=== Begin Enclosure ===

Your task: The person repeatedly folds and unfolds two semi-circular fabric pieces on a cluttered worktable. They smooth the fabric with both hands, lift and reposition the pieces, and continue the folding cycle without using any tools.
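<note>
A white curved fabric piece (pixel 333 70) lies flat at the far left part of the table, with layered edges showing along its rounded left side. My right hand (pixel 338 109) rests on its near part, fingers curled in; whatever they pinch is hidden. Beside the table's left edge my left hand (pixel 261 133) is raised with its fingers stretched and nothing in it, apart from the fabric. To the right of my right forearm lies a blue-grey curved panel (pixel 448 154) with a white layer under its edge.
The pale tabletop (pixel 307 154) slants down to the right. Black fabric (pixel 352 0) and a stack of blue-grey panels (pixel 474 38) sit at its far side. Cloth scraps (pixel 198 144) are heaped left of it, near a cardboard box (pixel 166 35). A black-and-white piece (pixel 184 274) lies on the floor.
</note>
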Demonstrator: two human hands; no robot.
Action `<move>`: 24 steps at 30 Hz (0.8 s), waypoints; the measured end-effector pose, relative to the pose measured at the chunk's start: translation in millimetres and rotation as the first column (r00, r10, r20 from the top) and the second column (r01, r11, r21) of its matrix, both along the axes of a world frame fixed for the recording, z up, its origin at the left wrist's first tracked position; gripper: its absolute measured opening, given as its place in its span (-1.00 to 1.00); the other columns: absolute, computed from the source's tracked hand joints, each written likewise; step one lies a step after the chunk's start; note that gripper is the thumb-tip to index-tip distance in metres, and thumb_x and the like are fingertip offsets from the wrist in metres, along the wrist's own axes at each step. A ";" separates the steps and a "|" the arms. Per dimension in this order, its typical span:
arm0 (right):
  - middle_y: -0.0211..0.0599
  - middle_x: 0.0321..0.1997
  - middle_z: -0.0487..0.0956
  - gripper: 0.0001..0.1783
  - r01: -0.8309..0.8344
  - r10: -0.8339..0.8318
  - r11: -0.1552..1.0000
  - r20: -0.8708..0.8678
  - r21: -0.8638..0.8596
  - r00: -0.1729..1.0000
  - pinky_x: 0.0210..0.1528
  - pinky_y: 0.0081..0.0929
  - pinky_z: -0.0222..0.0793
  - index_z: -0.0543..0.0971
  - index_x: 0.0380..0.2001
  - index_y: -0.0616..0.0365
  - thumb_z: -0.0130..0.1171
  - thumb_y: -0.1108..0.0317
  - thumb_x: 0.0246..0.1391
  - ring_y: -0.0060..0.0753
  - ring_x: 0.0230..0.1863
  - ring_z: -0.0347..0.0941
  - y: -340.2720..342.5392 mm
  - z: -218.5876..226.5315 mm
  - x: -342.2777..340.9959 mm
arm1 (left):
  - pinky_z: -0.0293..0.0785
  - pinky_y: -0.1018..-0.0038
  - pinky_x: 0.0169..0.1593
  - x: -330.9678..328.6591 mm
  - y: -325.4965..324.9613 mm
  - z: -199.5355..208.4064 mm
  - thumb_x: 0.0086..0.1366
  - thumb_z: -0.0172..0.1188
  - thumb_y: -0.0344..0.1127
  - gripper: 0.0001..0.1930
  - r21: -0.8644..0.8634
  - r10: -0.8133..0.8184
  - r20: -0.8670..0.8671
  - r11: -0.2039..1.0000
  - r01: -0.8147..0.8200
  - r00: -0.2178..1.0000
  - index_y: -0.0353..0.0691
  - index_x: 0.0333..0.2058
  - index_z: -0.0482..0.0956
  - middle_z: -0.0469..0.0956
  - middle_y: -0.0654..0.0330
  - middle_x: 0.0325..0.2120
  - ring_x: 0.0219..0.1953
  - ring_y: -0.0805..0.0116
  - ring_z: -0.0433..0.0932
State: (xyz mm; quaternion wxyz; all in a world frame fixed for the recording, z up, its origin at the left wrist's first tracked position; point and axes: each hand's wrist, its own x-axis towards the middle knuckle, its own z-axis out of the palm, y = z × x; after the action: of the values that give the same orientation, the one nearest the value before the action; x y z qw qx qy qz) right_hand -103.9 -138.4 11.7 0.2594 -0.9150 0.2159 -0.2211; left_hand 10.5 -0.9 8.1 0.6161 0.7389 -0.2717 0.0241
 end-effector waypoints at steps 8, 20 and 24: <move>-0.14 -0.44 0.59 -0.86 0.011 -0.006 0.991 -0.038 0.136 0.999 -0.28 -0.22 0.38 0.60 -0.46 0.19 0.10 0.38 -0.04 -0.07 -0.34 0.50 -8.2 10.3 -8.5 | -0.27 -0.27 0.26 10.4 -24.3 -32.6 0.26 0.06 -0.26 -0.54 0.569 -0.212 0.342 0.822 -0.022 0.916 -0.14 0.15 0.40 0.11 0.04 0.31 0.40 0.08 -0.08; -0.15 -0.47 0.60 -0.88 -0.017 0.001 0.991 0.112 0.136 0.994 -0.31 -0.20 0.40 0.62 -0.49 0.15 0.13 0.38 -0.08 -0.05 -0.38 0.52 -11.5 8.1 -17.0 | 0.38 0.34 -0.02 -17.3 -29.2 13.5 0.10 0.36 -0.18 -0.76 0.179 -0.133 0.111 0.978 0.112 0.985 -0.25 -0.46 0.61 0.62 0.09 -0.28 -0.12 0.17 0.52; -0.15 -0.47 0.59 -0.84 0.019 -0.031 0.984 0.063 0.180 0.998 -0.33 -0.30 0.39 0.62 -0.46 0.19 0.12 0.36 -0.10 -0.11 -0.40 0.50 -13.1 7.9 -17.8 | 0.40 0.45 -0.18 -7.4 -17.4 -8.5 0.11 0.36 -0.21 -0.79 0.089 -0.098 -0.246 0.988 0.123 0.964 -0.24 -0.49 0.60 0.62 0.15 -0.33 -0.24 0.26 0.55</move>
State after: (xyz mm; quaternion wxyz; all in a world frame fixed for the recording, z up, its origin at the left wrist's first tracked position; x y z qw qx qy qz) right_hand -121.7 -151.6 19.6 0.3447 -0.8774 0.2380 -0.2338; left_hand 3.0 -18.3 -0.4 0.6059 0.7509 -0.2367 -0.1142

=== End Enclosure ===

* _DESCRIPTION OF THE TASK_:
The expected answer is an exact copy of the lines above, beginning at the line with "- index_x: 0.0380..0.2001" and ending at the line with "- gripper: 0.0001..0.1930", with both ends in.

* _ANSWER AREA_:
  - index_x: 0.0380..0.2001
  - index_y: -0.0616..0.0365
  - thumb_z: -0.0130..0.1171
  - thumb_y: -0.1108..0.0317
  - thumb_x: 0.0246..0.1391
  - ring_y: -0.0060..0.0753
  - ring_x: 0.0230..0.1863
  - ring_z: -0.0347..0.0941
  - y: -340.2720..342.5392 mm
  - z: -218.5876..226.5315 mm
  - x: -342.2777..340.9959 mm
arm1 (left):
  - pinky_z: -0.0293..0.0785
  - pinky_y: -0.1018..-0.0038
  - pinky_x: 0.0169..0.1593
  - x: -330.9678..328.6591 mm
  - y: -325.4965..324.9613 mm
  - z: -199.5355..208.4064 mm
  - thumb_x: 0.0086..0.1366
  - thumb_z: -0.0172..0.1188
  - thumb_y: -0.0344..0.1127
  - gripper: 0.0001..0.1930

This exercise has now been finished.